Saturday, April 04, 2009

Review: Celia Carey presents documentary Mr. Dial Has Something To Say at Lousiana Film Fest Student Division at RFC

Imagine my favorite institutions revealed in gaudy shame: 60 Minutes, PBS, NY Times art critic Michael Kimmelman. That's what filmmaker Celia Carey, guest at the Louisiana Film Festival Student Division, shows viewers in her documentary "Mr Dial has Something To Say."

Thornton Dial, a backwoods Alabama mixed media artist of stunning achievement, is at the heart of the story. Beside him is nutty art collector Bill Arnett, the man who pays Dial a big city fee for his art. Arnett architects the ascent of Dial from obscurity to NYC and to recognition in the national gallery and museum scene.

Then the CBS program 60 Minutes runs a hatchet job on Arnett, portraying him as an exploiter of Dial and other emerging artists from Alabama. The CBS hit against Arnett - based on 2 dubious sources but presented with authority - shakes the art world. Somehow the NY Times art critic re-thinks his praise of Dial's work. Publishing and exhibit offers made to Dial and Arnett begin to collapse.
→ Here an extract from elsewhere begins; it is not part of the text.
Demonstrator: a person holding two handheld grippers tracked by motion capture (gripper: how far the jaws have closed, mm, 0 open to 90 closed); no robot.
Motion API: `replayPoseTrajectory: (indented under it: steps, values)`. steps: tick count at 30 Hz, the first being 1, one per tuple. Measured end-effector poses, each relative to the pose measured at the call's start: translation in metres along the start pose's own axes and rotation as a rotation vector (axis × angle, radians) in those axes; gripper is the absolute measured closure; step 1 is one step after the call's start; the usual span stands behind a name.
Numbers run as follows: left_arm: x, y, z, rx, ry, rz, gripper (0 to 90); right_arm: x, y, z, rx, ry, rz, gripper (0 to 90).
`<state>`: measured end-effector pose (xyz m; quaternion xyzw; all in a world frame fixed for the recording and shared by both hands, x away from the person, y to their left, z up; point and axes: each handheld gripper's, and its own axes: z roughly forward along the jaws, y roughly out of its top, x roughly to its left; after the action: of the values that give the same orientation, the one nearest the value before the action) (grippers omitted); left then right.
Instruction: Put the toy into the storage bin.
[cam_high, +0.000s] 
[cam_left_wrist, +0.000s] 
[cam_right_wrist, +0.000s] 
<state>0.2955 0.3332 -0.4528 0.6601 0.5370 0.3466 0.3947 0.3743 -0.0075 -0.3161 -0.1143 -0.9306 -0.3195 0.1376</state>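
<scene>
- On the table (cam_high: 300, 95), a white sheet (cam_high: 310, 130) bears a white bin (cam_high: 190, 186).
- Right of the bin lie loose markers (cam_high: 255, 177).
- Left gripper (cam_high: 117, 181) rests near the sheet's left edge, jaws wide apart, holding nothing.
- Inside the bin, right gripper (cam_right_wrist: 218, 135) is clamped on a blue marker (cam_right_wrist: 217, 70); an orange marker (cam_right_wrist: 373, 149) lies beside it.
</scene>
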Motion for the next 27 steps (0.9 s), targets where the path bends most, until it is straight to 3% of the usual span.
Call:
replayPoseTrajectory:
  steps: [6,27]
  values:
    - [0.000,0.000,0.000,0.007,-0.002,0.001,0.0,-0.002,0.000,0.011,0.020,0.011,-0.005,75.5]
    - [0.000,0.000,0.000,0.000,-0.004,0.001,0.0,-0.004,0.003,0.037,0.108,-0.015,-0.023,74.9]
One opportunity remains following the media devastation: a Dial show at Museum of Fine Arts Houston. Carey's cameras capture the huge Dial reliefs - created with scrap iron, textiles and paint - in soaring fulfillment.

Carey's film is about America's media hierarchy, about the NYC art game and about racism (Thornton Dial is black). She presents a plethora of voices from academia, black studies, from the NYC art world. And she backs her story with pulsing rap music and blues.

In the end her story about merit, money and media is disturbing. Made for PBS and selected in one showcase as exemplary of PBS work, PBS has declined to air it nationally (a bowdlerized, short version here).

Michelle Glaros, director of the Louisiana Film Fest, is to be congratulated for bringing Ms. Carey to Shreveport. Such stimulating work is an ideal accompaniment to the exciting competition and showcase of work by idealistic teens and their earnest teachers.